Dual-Graph Multi-Agent Reinforcement Learning for Handover Optimization

arXiv cs.AI / 3/27/2026

💬 OpinionSignals & Early TrendsIdeas & Deep AnalysisModels & Research

Key Points

  • The paper tackles cellular handover (HO) optimization by focusing on tuning Cell Individual Offsets (CIOs), which are traditionally set via heuristics but become tightly coupled at network scale.
  • It models HO optimization as a decentralized partially observable Markov decision process (Dec-POMDP) on the network’s dual graph, where each agent controls a CIO for a neighbor cell pair and uses locally aggregated KPI observations.
  • The authors introduce TD3-D-MA, a discrete multi-agent reinforcement learning approach that uses a shared-parameter GNN actor on the dual graph and region-wise double critics to improve credit assignment in dense deployments.
  • Experiments in an ns-3 system-level simulator with operator-like parameters across varied traffic regimes and network topologies show throughput gains over standard HO heuristics and centralized RL baselines.
  • The method demonstrates robustness and generalization under topology and traffic shifts, suggesting practical resilience compared to static rule-based tuning.

Abstract

HandOver (HO) control in cellular networks is governed by a set of HO control parameters that are traditionally configured through rule-based heuristics.
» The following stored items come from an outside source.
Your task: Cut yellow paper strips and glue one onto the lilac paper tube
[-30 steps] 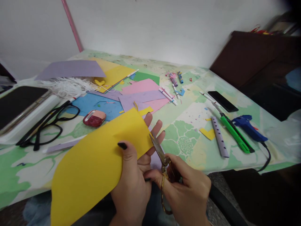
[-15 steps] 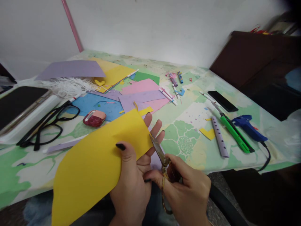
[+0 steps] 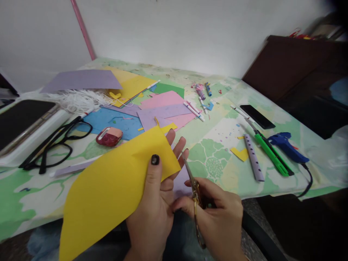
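Observation:
A large yellow paper sheet [image 3: 108,188] with a curved left edge is held up over the table's front edge. My left hand [image 3: 154,199] grips it, thumb on top and the other fingers behind, their tips showing past its right end. In my right hand [image 3: 217,214] is a pair of scissors [image 3: 195,192] with gold-coloured handles. The blades point up and away, just right of the paper's corner and apart from it. They look nearly closed. Thumb and fingers sit in the handle loops, partly hidden.
Coloured paper sheets [image 3: 163,99], white string [image 3: 81,103], eyeglasses [image 3: 58,145] and an earbud case [image 3: 109,136] lie left and behind. Markers [image 3: 194,110] rest mid-table. To the right are a dotted purple paper tube [image 3: 254,157], green cutter [image 3: 273,156], blue glue gun [image 3: 289,146] and phone [image 3: 257,116].
The scissors have drawn away from the paper's right edge, moving slightly right, and their blades have come closer together. My left thumb has shifted right along the yellow sheet.

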Available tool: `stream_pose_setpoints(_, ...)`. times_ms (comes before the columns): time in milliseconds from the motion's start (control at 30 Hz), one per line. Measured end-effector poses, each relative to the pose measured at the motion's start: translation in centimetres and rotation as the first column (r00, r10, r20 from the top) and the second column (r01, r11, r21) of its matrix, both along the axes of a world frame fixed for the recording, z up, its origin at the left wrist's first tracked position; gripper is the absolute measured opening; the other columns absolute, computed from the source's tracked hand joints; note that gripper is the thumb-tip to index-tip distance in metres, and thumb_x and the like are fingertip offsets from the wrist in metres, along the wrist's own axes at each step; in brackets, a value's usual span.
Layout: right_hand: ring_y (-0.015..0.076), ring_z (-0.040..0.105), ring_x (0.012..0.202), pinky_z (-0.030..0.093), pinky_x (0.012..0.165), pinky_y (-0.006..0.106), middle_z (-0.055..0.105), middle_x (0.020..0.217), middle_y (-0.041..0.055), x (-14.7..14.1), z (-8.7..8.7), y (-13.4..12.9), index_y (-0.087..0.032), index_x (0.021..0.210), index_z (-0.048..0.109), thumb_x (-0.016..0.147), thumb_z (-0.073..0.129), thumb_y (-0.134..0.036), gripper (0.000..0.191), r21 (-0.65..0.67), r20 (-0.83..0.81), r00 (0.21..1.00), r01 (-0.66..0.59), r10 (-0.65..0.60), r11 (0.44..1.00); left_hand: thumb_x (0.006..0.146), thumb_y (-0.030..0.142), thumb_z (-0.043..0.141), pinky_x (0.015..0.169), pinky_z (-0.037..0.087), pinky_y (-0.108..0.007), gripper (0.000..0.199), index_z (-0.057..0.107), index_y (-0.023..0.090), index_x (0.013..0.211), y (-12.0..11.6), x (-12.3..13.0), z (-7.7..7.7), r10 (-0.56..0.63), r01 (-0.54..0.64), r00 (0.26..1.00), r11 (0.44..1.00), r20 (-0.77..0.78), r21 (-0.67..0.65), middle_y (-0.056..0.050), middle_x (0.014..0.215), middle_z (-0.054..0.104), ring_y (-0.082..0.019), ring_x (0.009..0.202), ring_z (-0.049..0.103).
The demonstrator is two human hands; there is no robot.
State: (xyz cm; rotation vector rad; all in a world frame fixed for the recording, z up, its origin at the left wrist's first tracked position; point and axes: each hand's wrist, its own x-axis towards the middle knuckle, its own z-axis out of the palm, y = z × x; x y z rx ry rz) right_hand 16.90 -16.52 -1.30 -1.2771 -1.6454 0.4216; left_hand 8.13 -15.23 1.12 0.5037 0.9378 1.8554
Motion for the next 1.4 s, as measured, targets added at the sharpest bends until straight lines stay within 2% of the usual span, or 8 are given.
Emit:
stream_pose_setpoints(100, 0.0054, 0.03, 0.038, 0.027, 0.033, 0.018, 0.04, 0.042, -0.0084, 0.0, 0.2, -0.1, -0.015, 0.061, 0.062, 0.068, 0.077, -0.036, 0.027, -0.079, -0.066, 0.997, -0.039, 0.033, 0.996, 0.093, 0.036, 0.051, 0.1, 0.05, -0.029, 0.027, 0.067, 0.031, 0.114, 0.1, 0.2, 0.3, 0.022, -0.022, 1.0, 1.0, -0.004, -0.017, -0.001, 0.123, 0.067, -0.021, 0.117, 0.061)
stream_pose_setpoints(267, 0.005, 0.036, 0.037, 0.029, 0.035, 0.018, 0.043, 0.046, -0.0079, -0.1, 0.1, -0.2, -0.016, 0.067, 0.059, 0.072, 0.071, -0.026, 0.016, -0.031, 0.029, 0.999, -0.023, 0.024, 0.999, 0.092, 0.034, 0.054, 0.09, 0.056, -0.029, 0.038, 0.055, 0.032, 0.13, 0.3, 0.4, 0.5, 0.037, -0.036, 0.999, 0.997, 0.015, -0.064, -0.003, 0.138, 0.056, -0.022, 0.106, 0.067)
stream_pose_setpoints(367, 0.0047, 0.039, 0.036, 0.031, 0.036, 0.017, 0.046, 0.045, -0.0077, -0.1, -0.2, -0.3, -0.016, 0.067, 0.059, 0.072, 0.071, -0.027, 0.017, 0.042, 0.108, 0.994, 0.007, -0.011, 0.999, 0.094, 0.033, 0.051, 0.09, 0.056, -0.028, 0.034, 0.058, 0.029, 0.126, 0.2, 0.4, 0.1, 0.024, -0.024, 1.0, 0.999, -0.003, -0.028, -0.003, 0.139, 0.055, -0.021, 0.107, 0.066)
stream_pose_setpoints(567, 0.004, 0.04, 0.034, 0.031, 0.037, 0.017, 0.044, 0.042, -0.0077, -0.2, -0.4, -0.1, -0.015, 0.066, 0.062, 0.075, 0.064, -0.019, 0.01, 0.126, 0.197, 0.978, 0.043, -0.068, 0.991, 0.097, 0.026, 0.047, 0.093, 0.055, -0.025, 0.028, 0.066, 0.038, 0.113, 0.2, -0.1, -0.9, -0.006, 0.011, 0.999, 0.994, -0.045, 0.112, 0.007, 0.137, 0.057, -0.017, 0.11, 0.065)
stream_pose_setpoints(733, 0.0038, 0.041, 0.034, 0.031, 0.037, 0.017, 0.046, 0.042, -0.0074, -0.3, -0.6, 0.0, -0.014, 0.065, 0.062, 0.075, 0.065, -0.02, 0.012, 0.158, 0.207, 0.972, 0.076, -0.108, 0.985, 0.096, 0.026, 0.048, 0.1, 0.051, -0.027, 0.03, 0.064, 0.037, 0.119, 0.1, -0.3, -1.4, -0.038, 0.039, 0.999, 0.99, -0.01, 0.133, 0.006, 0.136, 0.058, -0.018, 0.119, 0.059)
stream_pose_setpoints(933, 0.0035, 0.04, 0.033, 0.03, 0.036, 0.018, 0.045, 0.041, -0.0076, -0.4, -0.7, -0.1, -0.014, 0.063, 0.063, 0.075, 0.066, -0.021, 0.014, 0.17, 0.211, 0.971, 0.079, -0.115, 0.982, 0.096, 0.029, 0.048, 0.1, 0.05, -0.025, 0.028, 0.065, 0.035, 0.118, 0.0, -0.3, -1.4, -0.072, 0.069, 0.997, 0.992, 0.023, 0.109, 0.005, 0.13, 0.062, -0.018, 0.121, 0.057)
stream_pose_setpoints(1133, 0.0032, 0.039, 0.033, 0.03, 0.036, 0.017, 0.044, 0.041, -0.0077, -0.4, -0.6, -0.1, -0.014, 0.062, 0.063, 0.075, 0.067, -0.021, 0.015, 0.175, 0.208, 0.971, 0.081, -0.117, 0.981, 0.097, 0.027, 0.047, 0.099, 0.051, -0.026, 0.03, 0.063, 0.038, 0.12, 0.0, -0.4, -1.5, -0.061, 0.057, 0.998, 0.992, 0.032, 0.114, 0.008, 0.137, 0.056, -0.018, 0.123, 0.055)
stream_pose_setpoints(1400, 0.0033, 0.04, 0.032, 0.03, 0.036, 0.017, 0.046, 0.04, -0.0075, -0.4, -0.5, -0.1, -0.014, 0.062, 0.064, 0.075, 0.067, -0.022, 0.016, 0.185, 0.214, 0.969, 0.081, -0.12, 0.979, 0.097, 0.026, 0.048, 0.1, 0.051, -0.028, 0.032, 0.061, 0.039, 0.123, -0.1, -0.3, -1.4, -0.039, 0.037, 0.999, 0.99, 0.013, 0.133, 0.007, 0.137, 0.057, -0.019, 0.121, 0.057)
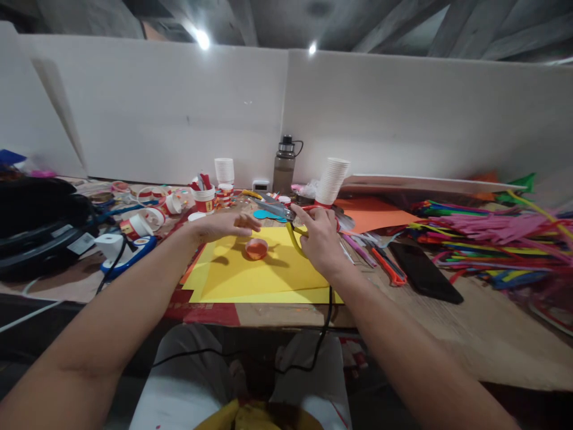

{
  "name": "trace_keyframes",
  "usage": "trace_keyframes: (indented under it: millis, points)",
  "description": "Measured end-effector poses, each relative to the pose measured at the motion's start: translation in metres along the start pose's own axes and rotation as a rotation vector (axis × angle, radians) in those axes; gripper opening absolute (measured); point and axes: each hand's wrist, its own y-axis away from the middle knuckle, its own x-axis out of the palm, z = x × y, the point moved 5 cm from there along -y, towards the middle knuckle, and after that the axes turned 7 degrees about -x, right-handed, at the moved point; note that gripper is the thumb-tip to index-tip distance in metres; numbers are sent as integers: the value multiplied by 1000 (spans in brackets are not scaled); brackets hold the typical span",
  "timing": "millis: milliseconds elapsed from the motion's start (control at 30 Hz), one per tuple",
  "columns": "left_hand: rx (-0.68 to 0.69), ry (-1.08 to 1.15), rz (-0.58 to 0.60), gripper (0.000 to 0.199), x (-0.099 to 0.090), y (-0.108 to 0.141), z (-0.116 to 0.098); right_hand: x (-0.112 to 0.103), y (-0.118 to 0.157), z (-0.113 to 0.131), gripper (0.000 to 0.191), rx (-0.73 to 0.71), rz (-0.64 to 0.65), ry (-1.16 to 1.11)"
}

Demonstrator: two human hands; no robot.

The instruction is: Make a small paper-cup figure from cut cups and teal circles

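The right hand (321,242) grasps scissors (276,209) near the pivot, blades pointing left, handle down by the palm; held this way they look steadied rather than worked. The left hand (229,226) is released, fingers loosely curled above the paper (224,282), with nothing seen in it. The cup (256,249) rests on the yellow paper between the hands, touched by neither, probably placed there to be near both. Blue discs (268,215) lie just beyond.

The table (496,343) has a brown, cardboard-like top at the right. A phone (423,272) lies there, beside bundled coloured stems (496,230). Orange paper (378,216) is at the far right of the yellow; stacked cups (332,179) and a bottle (284,173) stand at the back, likely out of the way. A power strip (129,263) sits left. White panels (179,119) close off the far side, beneath ceiling lights (203,40).
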Motion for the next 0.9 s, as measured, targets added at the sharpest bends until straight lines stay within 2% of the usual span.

A key parameter for HO optimization is the Cell Individual Offset (CIO), defined for each pair of neighboring cells and used to bias HO triggering decisions. At network scale, tuning CIOs becomes a tightly coupled problem: small changes can redirect mobility flows across multiple neighbors, and static rules often degrade under non-stationary traffic and mobility. We exploit the pairwise structure of CIOs by formulating HO optimization as a Decentralized Partially Observable Markov Decision Process (Dec-POMDP) on the network's dual graph. In this representation, each agent controls a neighbor-pair CIO and observes Key Performance Indicators (KPIs) aggregated over its local dual-graph neighborhood, enabling scalable decentralized decisions while preserving graph locality. Building on this formulation, we propose TD3-D-MA, a discrete Multi-Agent Reinforcement Learning (MARL) variant of the TD3 algorithm with a shared-parameter Graph Neural Network (GNN) actor operating on the dual graph and region-wise double critics for training, improving credit assignment in dense deployments. We evaluate TD3-D-MA in an ns-3 system-level simulator configured with real-world network operator parameters across heterogeneous traffic regimes and network topologies. Results show that TD3-D-MA improves network throughput over standard HO heuristics and centralized RL baselines, and generalizes robustly under topology and traffic shifts.